Los caballos (I)
Sin el caballo, España no hubiera conquistado America; los árabes no habrían invadido el sur de la península ibérica sin sus ágiles corceles. Tampoco se habría producido la invasión de los bárbaros si los germanos no hubieran contado con sólidos y resistentes percherones, los mismos que llevaron a los cruzados hasta la Tierra Santa para combatir al infiel.
Trasportar cargas hubiera sido un trabajo más arduo para el hombre; la labranza y cultivo de los campos, una labor mucho más costosa sin la inapreciable ayuda del caballo. De hecho, hasta la invención del ferrocarril o, posteriormente, la del motor de explosión el caballo ha sido compañero vital para el nombre. Haber sido incapaz de montarlo habría equivalido hoy a no saber montar en bicicleta.
Llenos de temperamento, pletoricos de fuerza y noble raza, los caballos salvajes cabalgan libremente por la naturaleza, pero no se dejan montar. ¿Qué hubo de hacer entonces el hombre cuando quiso que lo trasportasen o le sirviera como herramienta eficaz en la faenas del campo? Decidió domarlo.
En el Antiguo Testamento, Libro del Génesis, capitulo 47:17, se dice que los egipcios ‘trajeron sus ganados a José y José dio alimento por caballos’. Hasta el 900 antes de Cristo, en el reinado de Salomón –de quien se dice que poseía 40.000 caballos de tiro y 12.000 de silla- existió una suerte de tabú sobre el caballo, extensivo a los perros y cerdos. Para los habitantes de Judea e Israel este noble cuadrúpedo estuvo indisolublemente asociado a los invasores asirios, egipcios o persas. Pero tampoco los autores clásicos arrojaron alguna luz clarificadora sobre la domesticación del caballo en el mundo occidental.
En Oriente, en cambio, el caballo como animal doméstico tiene una larga tradición de siglos. El Corán, libro sagrado para los musulmanes, describe como hora cero de la cría caballar al año 622 de nuestra era: fecha de la hégira, la huida de Mahoma de la Meca de Medina. Según el texto sagrado, durante el camino el profeta consiguió que cinco yeguas se separan del rebaño que apagaba su sed en el manantial del oasis después de varias jornadas de cabalgadura y, obedientemente, se dirigían a él. Entonces posó su mano bendecidora sobre sus frentes y llamó a cada una de las yeguas por su nombre.

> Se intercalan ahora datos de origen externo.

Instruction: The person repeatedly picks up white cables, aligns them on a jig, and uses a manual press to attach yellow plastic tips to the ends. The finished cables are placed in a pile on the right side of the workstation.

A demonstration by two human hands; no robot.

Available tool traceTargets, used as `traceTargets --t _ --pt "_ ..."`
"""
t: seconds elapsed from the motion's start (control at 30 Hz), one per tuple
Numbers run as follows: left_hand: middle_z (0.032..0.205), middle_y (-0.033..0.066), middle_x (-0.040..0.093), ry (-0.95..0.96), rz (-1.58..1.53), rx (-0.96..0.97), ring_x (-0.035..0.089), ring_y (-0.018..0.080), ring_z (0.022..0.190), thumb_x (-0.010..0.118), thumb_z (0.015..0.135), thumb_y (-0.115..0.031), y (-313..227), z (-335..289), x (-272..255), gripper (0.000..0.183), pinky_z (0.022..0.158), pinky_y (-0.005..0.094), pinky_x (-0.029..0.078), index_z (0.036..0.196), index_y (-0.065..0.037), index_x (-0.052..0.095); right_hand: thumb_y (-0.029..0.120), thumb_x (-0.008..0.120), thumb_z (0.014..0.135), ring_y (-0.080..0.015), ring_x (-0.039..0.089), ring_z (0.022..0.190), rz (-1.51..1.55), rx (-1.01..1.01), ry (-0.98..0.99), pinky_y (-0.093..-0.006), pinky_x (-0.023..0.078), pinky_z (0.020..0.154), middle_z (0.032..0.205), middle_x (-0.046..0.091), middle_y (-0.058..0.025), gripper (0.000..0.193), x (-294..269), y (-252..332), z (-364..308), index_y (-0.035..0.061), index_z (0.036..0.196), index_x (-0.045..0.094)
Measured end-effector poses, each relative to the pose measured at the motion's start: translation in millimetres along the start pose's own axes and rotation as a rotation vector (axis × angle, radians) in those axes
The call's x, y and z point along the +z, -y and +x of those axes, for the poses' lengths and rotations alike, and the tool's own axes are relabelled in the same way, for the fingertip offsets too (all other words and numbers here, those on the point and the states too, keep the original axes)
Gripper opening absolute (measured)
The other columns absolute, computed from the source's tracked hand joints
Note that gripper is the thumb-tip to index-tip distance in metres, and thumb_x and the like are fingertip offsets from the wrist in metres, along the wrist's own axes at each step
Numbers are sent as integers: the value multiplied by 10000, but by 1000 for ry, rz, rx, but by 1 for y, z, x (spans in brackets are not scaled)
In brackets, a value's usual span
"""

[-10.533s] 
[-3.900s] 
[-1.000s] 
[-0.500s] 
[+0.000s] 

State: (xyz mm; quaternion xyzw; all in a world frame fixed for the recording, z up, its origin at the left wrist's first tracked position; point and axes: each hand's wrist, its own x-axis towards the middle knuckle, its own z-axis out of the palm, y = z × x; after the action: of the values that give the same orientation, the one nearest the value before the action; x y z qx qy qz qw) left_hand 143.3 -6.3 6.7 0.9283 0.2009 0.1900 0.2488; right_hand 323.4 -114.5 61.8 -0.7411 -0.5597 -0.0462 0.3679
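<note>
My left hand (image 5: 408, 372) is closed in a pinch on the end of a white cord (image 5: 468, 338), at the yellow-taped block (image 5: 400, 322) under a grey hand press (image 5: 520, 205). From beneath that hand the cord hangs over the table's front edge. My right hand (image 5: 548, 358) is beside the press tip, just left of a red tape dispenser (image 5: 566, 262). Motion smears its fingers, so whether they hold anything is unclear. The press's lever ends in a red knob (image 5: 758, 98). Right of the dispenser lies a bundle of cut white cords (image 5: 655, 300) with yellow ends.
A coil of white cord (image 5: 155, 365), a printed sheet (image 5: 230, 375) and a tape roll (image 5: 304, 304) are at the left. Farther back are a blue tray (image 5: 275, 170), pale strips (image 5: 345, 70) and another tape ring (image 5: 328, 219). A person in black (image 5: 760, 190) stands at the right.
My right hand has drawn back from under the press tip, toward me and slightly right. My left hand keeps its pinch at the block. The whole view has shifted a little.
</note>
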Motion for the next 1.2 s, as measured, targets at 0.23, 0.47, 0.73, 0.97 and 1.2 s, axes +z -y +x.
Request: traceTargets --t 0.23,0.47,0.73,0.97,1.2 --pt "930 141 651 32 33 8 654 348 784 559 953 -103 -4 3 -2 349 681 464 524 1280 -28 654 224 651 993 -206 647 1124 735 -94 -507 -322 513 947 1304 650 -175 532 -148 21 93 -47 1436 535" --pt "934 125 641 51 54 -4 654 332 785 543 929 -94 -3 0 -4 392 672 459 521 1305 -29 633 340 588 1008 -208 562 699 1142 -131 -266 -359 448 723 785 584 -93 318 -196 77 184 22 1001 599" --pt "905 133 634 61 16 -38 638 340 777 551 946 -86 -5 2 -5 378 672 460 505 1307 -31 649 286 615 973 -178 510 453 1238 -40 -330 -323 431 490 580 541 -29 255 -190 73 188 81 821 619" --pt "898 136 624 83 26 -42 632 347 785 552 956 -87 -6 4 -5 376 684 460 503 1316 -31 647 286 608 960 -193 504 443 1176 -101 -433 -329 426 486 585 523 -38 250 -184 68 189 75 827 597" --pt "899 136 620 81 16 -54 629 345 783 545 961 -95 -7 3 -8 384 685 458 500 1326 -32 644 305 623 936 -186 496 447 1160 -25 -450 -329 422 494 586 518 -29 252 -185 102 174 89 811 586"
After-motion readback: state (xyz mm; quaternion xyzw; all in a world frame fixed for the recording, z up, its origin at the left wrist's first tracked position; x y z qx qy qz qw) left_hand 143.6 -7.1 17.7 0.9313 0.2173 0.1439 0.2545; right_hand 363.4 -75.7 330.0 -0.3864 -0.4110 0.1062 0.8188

Aunque se considera al profeta Mahoma el primer experto en la cría de caballos, la domesticación en Oriente se remonta a ocho siglos antes de Cristo. Más de diez milenios nos separan de aquellos pobladores del antiguo Irán y Asia central, quienes, para desplazarse y recorrer sus vastas estepas, se vieron forzados a subirse al lomo de indómitos caballos convirtiéndose en los primeros pueblos ecuestres de la historia. A partir de entonces, el trasporte y el progreso del hombre han estado asociados al caballo. A quien pretendiera conquistar imperios no le quedaba más remedio que apostar por este animal, como Gengis Khan y Atila.
Dado el temperamento indómito del caballo, el objetivo principal de su domesticación es convertirlo en un ser dócil a las voces de su amo. El escritor oficial de caballería griego Jenofonte, quien en el siglo V antes de Cristo sentó las bases de la equitación clásica en su obra ‘Hippiké’, basándose en la paciencia y en el trato amable con el animal, recomendaba al jinete el uso conjunto de manos, piernas y voz para adiestrarlo a que frene, dé la vuelta y salte sobre un obstáculo en el acto.